In short: It gives you a hands-on approach in designing and building your own
computer and programming language, to end up writing and running your own
games on the system.

    
    
        * It starts with simple boolean algebra to explain and create logic gates (NAND, AND, OR, XOR, etc).
        * Use these to build an ALU, memory banks and eventually a full CPU.
        * Design an assembly language and assembler for this system.
        * Use the assembler to create a higher level OOP language, compiler and code base.
        * Use this language to write a rudimentary operating system.
        * Write a game to run on the OS.
    

All using very clear and simple English and a very comprehensive emulation
system (written in Java) by the authors.

Edit: For some reason, this site has started showing malware warnings in
chrome and firefox since today.
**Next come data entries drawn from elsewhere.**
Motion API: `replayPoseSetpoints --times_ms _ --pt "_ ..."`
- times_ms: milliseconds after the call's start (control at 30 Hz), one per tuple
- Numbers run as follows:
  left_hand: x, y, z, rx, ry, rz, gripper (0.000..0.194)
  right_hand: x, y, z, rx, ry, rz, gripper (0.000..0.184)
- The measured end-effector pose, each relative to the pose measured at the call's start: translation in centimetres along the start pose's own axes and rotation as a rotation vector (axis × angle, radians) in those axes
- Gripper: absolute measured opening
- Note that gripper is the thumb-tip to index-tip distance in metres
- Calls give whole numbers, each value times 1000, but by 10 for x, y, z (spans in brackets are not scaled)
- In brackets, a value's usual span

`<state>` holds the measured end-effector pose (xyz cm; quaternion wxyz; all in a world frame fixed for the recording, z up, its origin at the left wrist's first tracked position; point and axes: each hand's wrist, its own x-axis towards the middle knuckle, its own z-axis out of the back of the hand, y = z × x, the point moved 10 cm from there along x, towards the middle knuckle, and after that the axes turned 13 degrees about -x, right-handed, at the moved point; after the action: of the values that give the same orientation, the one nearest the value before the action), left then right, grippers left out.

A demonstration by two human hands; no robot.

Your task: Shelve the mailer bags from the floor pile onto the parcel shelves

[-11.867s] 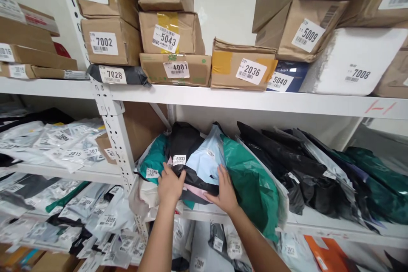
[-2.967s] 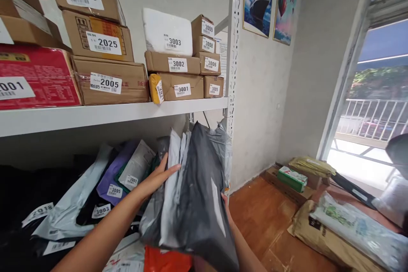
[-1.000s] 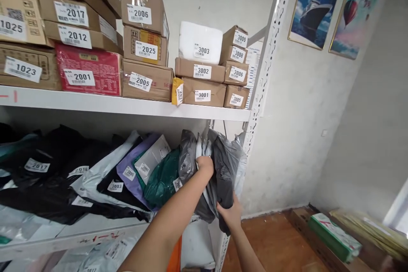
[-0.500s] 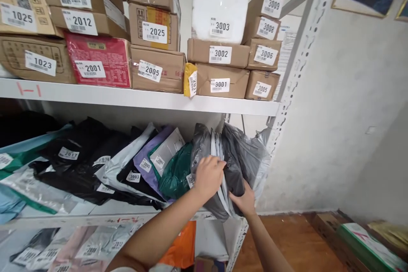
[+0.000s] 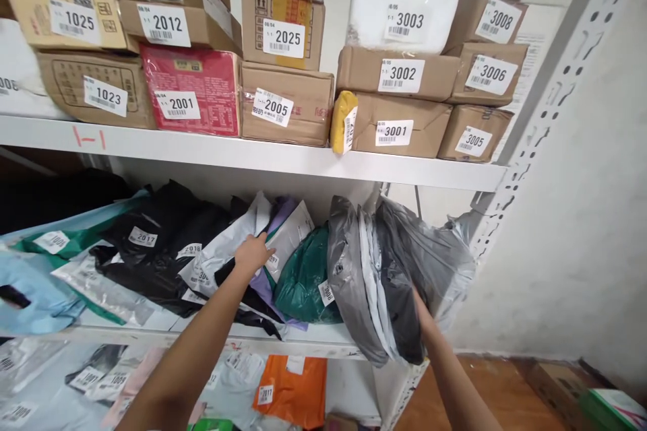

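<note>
Reaching into the middle shelf [image 5: 303, 340], the left hand [image 5: 251, 256] is laid with fingers loosely spread on a white bag [image 5: 222, 252] and the purple bag [image 5: 275, 215] behind it, nothing being gripped; a label reading 3001 is seen just right of the fingertips, and a black bag [image 5: 253, 300] lies under the wrist. Just right of these a green bag [image 5: 303, 279] is leaned, tagged 3008. Further right, the right hand [image 5: 422, 313] is pressed against the near edge of a grey bag stack [image 5: 374, 276] standing upright at the shelf's right end; the fingers are mostly hidden behind the stack, so it cannot be told how they are closed. The stack is set beside the perforated white post [image 5: 510, 182]. To the left, more black bags [image 5: 151, 242] with labels 2017 and 2018 are spread flat, and a blue bag [image 5: 30, 283] is seen at the far left. On the upper shelf [image 5: 253, 155] numbered cartons are stacked: box 2005 [image 5: 286, 104], a red box 2001 [image 5: 192, 91], box 3001 [image 5: 399, 124]; a white parcel 3003 [image 5: 404, 0] is set on top. Below, an orange bag [image 5: 293, 387] is lying.
</note>
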<state>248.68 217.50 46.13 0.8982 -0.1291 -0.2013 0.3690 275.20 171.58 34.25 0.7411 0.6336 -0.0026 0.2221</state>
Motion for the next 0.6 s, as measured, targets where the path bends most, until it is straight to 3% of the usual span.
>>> replayPoseSetpoints --times_ms 100,267,367,433,500,533,600 --pt "-4 0 -10 -13 92 -116 36 5 -20 -8 63 53 -135 86" --pt "-24 8 -8 -6 119 -216 28 19 -55 -5 74 96 -75 76" --pt "-40 6 6 19 70 -193 31 30 -58 -11 45 112 -29 72" --pt "-49 -12 30 104 -115 -187 32 36 -49 -15 9 112 20 73" --pt "-57 -45 45 160 -281 -211 32 39 -39 -16 -23 99 44 73" --pt "-58 -61 41 144 -276 -214 33 39 -36 -16 -36 92 47 72" --pt "-52 -80 8 34 -77 -140 38 36 -32 -15 -53 91 53 72"
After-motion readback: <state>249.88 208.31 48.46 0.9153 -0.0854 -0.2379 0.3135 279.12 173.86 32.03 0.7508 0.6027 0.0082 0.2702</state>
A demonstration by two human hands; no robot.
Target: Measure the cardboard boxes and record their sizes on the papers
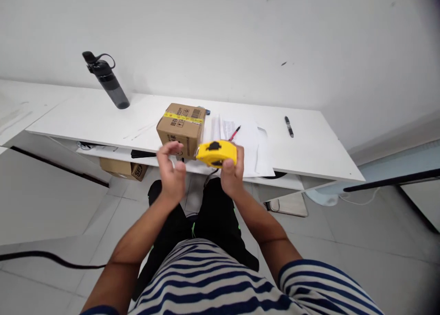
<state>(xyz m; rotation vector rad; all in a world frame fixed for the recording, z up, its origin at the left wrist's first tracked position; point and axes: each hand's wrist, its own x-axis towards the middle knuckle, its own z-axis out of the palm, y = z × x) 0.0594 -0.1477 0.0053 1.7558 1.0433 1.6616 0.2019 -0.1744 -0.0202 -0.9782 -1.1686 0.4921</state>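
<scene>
My right hand [234, 174] grips a yellow tape measure [220, 152] with black parts, held up in front of the shelf's edge. Just left of it, my left hand [173, 175] is raised with thumb and fingers apart, and nothing shows between them. Behind both hands a brown cardboard box [182, 134] sits on the white shelf, its lower front partly hidden by my left hand. A yellow strip [183, 118] with markings runs across the box's top. Whether my left fingertips touch the box, I cannot tell.
White papers [249, 143] lie right of the box with a red pen [235, 132] on them. A black pen [289, 127] is farther right on the white shelf [309, 154]. At the left stands a dark bottle [110, 83]. Another cardboard box [122, 168] is below.
</scene>
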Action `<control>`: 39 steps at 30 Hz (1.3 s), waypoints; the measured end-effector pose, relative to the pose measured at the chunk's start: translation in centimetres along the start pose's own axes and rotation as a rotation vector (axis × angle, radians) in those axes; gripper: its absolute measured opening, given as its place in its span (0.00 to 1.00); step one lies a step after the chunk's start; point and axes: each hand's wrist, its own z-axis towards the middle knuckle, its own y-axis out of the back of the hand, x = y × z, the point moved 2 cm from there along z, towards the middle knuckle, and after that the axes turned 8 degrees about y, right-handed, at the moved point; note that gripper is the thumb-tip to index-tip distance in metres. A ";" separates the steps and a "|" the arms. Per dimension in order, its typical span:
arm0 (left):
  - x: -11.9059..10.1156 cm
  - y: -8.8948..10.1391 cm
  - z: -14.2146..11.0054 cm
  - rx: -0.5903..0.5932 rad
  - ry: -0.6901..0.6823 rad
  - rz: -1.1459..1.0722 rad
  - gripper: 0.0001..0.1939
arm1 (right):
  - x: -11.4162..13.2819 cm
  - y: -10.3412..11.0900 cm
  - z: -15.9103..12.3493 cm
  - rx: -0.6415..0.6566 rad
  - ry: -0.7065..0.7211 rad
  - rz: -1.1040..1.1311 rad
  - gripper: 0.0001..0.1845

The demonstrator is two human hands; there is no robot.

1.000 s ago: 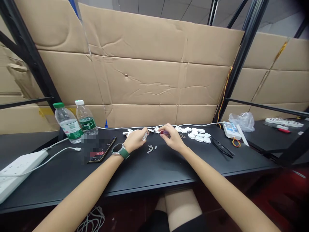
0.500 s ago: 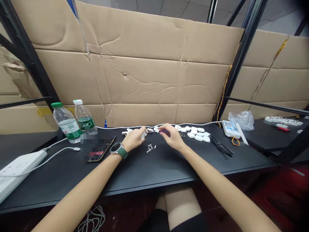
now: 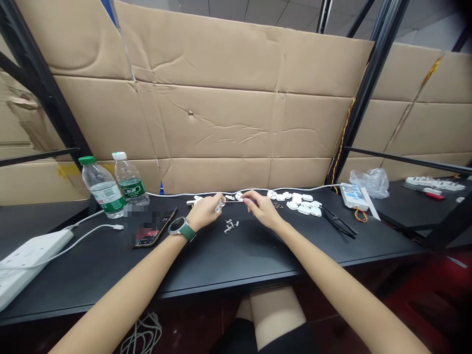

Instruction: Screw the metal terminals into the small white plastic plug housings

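My left hand [image 3: 206, 211], with a green-strapped watch [image 3: 180, 228] on its wrist, is closed around a small white plastic part [image 3: 220, 205] at its fingertips. My right hand [image 3: 262, 209] is curled close beside it, fingers pinched on a small dark red tool whose end points at the part. Both hands hover just above the black table [image 3: 228, 255]. A few small grey metal pieces [image 3: 230, 226] lie on the table below and between the hands. A cluster of white plug shells [image 3: 304, 204] lies to the right of my right hand.
Two water bottles [image 3: 114, 186] stand at the back left beside a phone [image 3: 155, 228]. A white power strip [image 3: 25, 263] and cable lie at far left. Black pliers [image 3: 337, 223], a white packet [image 3: 353, 196] and a plastic bag [image 3: 370, 181] sit right. Cardboard walls the back.
The hands stay almost in place; my right hand has drawn slightly lower and its fingers have curled tighter over the red tool. The view shifted a little.
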 end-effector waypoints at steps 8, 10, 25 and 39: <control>-0.1 0.1 -0.1 -0.010 0.000 -0.008 0.16 | 0.4 0.4 0.1 -0.145 0.033 -0.014 0.13; -0.1 0.0 0.0 -0.013 0.002 -0.004 0.15 | 0.3 0.4 0.1 -0.141 0.033 -0.014 0.13; -0.4 0.2 -0.1 -0.016 -0.004 -0.070 0.14 | 0.5 0.2 0.1 -0.065 0.080 -0.049 0.12; -0.3 0.3 0.0 -0.027 0.003 -0.047 0.13 | 0.5 0.1 0.1 -0.063 0.109 -0.041 0.11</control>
Even though Google's advisory[1] makes no
mention of any actual malware being detected. I've visited this site safely
for a long time. Still, if you don't trust it, then wait until Google clears
up the issue. I've already contacted one of the authors about it.

[1]:
[http://safebrowsing.clients.google.com/safebrowsing/diagnost...](http://safebrowsing.clients.google.com/safebrowsing/diagnostic?site=http%3A%2F%2Fwww.nand2tetris.org%2Fbook.php&client=chromium&hl=en-
GB)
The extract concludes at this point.